◆ PROBLEM
Write out the opening lines of the data word for word, up to and including the line with "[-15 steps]", and leave every picture and every later line out.

[Items from a data source]
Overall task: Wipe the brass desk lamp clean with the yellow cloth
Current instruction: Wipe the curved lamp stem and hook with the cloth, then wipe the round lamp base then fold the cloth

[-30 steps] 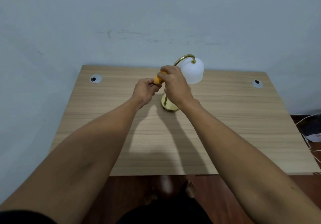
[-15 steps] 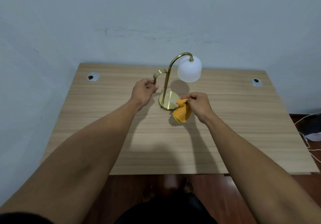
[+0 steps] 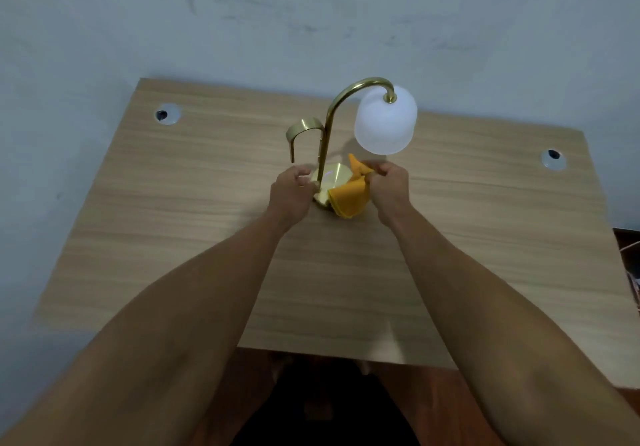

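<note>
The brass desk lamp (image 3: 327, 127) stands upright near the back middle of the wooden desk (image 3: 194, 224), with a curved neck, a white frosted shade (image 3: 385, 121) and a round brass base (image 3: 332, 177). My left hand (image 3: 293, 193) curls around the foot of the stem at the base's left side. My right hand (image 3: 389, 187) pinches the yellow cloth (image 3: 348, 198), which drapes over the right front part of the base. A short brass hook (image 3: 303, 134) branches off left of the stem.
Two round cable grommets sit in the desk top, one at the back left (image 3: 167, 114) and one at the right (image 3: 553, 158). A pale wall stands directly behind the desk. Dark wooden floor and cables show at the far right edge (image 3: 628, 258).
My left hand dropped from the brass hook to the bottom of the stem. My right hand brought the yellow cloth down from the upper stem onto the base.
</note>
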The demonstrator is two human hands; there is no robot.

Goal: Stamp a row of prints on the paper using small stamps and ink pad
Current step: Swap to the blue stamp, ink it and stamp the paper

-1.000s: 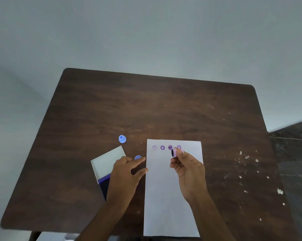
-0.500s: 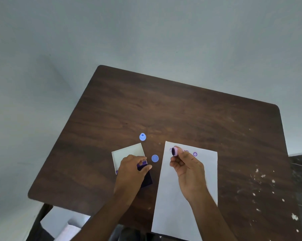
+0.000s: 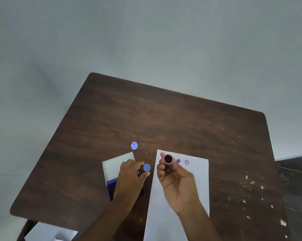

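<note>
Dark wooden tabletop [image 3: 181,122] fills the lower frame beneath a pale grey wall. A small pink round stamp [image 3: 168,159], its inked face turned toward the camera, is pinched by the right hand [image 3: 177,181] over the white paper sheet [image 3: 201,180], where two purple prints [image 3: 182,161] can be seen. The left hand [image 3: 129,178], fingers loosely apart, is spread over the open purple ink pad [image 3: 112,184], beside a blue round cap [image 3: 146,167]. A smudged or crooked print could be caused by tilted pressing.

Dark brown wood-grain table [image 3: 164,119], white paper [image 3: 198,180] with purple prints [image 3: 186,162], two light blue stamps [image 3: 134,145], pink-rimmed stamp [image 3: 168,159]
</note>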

◆ PROBLEM SOLUTION
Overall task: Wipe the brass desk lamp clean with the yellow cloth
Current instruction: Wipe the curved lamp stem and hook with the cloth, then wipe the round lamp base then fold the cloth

[-30 steps] 
[-15 steps] 

This exercise is finished.